Blog Capital Spending

What to Look for in the City's New Ten-Year Capital Strategy

May 04, 2015

Along with the Executive Budget for Fiscal Year 2016, this week Mayor Bill de Blasio will unveil a Ten-Year Capital Strategy, the City’s blueprint for long-term capital investments. A preliminary version of the Strategy, totaling $67.7 billion in capital commitments, was presented in February. By the Administration’s own admission, it was less of a blueprint and more of a rough sketch. Important details, including the financing plan, were missing, making the Strategy difficult to evaluate. The revision should answer the following questions:

  1. Is the plan affordable?
  2. The Preliminary Strategy was $14 billion greater than the last ten-year plan developed in the Bloomberg administration. The City borrows to pay for its capital investments, and its debt is high according to metrics used by the rating agencies. Debt supported directly by City tax dollars is now about 8 percent of real property values, well above the affordability benchmark of 5 percent. Debt outstanding has already surpassed $100 billion—how much more will be issued and what benchmarks will be used to determine affordability?

  3. How are the infrastructure priorities in OneNYC integrated into the Strategy, and how much will they cost?
  4. Each agency should describe how its capital spending plans advance the goals of OneNYC, and funding for specific OneNYC infrastructure initiatives should be clearly identified.

  5. Does the Strategy include cost and performance information?
  6. In order to assess priorities and performance, agency plans should be accompanied by information on per-unit costs and performance targets—which have rarely been included in the past. For example, how many street lane miles does the Department of Transportation expect to repave? How many schools will the School Construction Authority build, and how much is that expected to cost per square foot?
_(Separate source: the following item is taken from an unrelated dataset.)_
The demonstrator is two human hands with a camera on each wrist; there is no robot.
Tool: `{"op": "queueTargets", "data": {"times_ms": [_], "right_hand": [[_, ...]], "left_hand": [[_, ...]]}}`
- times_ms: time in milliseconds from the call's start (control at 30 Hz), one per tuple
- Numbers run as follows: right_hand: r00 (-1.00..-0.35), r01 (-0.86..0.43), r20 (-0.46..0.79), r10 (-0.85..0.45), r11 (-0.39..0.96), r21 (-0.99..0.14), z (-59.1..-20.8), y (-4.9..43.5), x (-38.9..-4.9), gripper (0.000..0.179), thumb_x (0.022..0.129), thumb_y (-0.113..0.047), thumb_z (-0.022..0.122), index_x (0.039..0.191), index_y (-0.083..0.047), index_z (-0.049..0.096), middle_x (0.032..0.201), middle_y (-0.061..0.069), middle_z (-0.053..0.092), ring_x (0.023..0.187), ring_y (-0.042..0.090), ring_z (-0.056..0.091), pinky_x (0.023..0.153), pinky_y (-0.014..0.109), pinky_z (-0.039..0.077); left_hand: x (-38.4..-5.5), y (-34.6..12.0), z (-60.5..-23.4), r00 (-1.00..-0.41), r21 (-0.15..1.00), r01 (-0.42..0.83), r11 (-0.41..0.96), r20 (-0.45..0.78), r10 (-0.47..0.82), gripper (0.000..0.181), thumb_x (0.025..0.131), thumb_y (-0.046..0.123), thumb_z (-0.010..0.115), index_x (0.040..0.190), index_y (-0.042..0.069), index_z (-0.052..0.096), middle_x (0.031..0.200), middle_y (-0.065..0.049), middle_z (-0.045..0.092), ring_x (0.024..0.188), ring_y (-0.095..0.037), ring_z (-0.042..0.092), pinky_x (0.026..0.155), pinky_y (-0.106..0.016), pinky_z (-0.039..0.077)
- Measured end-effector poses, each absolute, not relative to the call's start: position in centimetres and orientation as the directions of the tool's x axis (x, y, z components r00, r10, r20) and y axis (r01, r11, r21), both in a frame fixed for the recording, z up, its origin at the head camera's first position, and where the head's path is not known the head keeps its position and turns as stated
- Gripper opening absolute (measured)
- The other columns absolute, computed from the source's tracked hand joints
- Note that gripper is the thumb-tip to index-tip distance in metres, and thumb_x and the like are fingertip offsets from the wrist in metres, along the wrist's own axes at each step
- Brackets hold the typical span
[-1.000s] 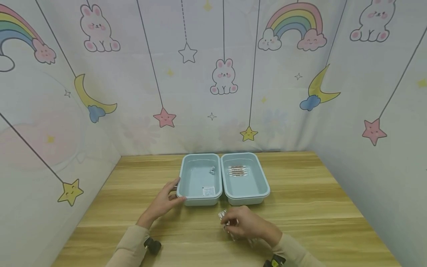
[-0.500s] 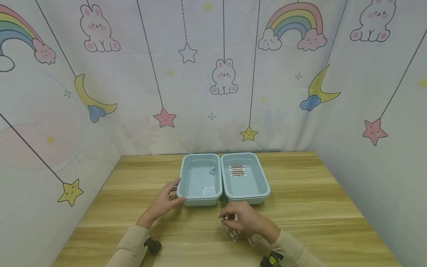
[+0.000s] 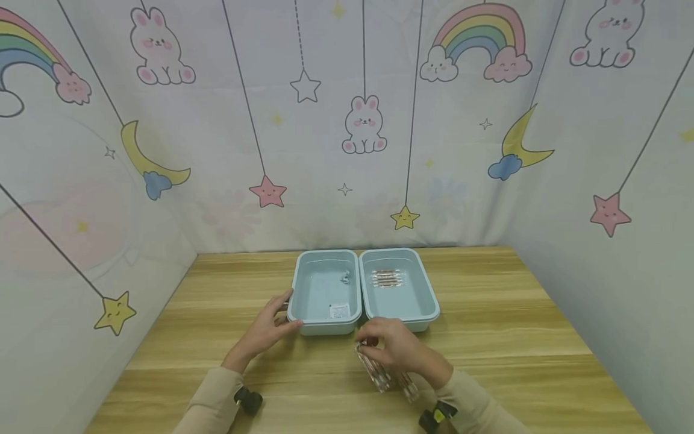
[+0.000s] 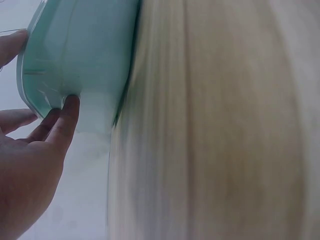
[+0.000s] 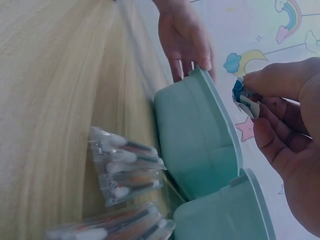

  7. What is the timetable for achieving state of good repair?
  8. New Yorkers know firsthand the infrastructure and assets in their neighborhoods are in need of repair: their streets may be riddled with potholes, the neighborhood playground may need repair, or their library could use a new roof. Most agencies track the condition of their assets closely; the Strategy should incorporate information from those assessments and clearly spell out how much of state of good repair needs will be addressed by the proposed investments, and how quickly.